Cuba, è ora di dare aria agli armadi

L’Avana – Appena si arriva all’aeroporto internazionale José Marti, si capta subito l´essenza cubana. L’aeroporto è un grande capannone con ridenti poltroncine rosse che si percorre in pochi minuti;  la prima realtà è il chi sei tu, una telenovela dove solerti funzionari, tutti almeno in grado di parlare due lingue, ti fanno il controllo passaporto e visto con scanner dell´occhio.

Le file sono convulse, qua e là si muovono figure non ben definite, quasi tutte donne con un badge attaccato a petti generosi, che portano secondo una disposizione interna (ma interna solo a loro), persone cariche di bagagli e che riescono a superare le file, attorniati da un alone di importanza e bestemmie del resto del mondo. Ma va tutto bene, si sopporta, tanta è la gioia di aver superato 11 ore di aereo, cibo interpretabile e equipaggio al limite dello scatto isterico.
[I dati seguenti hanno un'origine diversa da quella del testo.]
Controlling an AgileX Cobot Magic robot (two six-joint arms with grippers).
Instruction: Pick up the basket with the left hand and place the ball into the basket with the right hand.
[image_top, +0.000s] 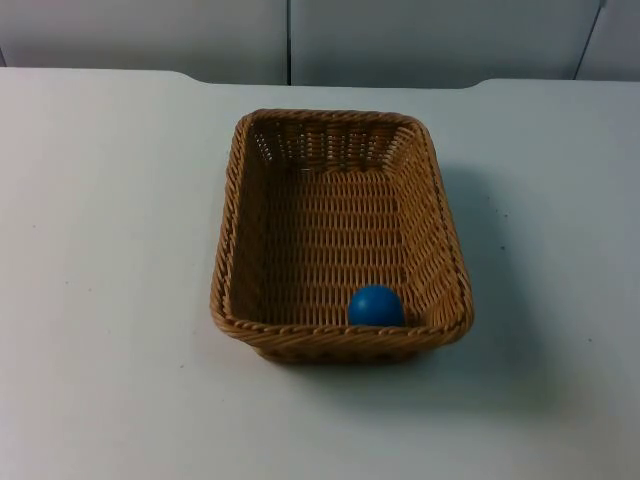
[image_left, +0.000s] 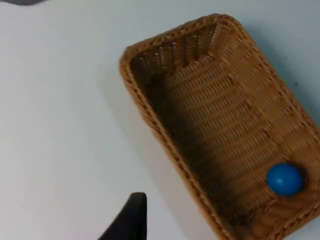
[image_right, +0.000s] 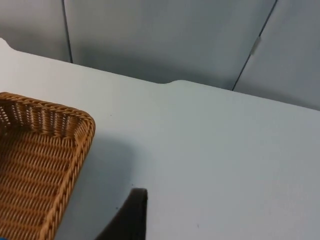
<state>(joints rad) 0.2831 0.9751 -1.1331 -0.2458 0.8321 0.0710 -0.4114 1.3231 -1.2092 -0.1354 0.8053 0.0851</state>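
Observation:
A woven tan basket (image_top: 228, 250) stands on the white table (image_top: 100, 250), its long side running away from me. A blue ball (image_top: 376, 305) lies inside it, against the near wall towards the right corner. My left gripper (image_left: 131, 222) hangs above the bare table beside the basket (image_left: 150, 117), apart from it, and looks down on the ball (image_left: 284, 179). My right gripper (image_right: 131, 220) hovers over the table beside one corner of the basket (image_right: 82, 145), facing the partition wall. Neither gripper holds anything that I can see.
The grey partition wall (image_top: 400, 40) closes off the table's far edge, with a vertical seam in it (image_right: 65, 30). White table surface spreads on every side of the basket.

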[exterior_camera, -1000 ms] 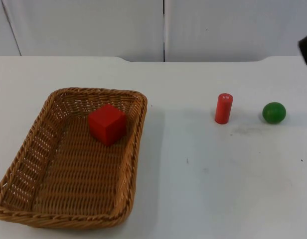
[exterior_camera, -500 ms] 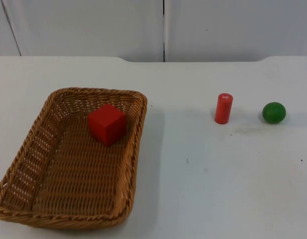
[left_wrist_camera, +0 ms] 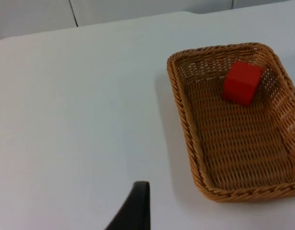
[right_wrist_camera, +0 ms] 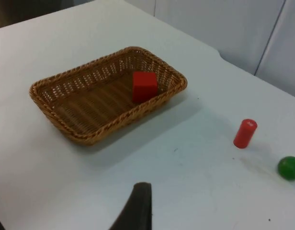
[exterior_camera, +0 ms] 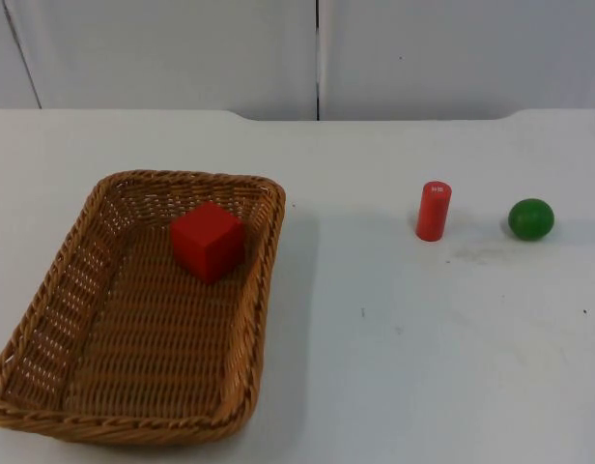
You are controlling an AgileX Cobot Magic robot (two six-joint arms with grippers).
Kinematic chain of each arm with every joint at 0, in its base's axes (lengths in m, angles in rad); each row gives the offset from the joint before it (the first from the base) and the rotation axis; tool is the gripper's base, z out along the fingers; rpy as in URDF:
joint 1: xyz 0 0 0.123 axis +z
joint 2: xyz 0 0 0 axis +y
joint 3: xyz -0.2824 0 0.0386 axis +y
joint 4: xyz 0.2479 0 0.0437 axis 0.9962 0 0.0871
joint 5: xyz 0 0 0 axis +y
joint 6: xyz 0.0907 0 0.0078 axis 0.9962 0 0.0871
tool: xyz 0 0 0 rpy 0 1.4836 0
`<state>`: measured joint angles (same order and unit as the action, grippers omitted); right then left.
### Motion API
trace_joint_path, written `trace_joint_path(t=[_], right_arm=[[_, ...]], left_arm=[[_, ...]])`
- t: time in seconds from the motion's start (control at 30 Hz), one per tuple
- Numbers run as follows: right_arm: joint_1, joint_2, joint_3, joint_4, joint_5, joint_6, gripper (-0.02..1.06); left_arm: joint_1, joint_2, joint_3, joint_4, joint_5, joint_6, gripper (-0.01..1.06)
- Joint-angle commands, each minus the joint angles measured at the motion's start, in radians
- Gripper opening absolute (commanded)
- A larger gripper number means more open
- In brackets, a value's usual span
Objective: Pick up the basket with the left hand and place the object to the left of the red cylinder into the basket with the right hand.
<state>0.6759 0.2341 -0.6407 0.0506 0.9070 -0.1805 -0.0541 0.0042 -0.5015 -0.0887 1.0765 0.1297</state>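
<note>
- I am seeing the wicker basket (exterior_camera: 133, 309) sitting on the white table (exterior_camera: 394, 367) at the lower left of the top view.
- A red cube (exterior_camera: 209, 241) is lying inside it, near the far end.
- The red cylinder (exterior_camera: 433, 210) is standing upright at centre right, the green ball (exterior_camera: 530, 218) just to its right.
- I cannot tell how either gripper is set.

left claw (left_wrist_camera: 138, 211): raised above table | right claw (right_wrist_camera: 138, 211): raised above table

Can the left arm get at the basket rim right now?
Probably yes: the basket sits flat on open table, nothing beside its rim, and the red cube lies inside, away from the near edge.
</note>
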Motion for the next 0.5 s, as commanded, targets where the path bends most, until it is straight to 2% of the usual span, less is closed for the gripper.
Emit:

Dopo aver superato il controllo, c’è quello del metal detector; e fino a li siamo nella norma. La meraviglia di questo posto è il nastro dei bagagli (parlo al singolare perché´ è uno solo e al massimo, nei periodi di punta, due) che sforna una valigia al minuto. Sono ormai diverse volte che affronto questa avventura e non ho mai preso il mio bagaglio in tempi decenti. Penso che anche se l´aereo appena atterrato aveva 400 passeggeri e quindi almeno 400 valigie, gli omini addetti a lanciarle sul nastro sono solo in due e le valigie arrivano attese come spose all´altare e ci si fa coraggio a vicenda, guardando sconsolati il nastro cigolante.  ​

Una volta preso il bagaglio, sfiniti da viaggio, controlli, attese e calore, succede qualcosa che mi fa venire in mente la roulette russa. All´uscita una fila di gente affolla il niente da dichiarare, e affronta l´occhio vigile di una virago che ritira un foglio dove tu hai giurato di non aver nel bagaglio bombe a mano, lanciafiamme, ricotta, prosciutto etc. tutto non necessariamente in quest´ordine e che ti scruta per vedere in te un possibile contrabbandiere. Di solito colpisce i locali, ben sapendo che a Cuba non si trova quasi nulla e che quindi chi rientra a suo modo è obbligato a contrabbandare beni di prima necessità.

Quando leggo dei cambiamenti, dell’apertura agli americani, delle leggi per lo sviluppo economico, degli incentivi, penso che prima di tutto a Cuba sarà necessario rifare il look dal basso, formando generazioni di lavoratori assolutamente incompetenti. Sarà quello il primo passo prima ancora di altre leggi. Se si vuole il futuro, bisogna dare aria agli armadi e svecchiare sistemi conclamati ma obsoleti. Staremo a vedere e speriamo di non rimpiangere nulla.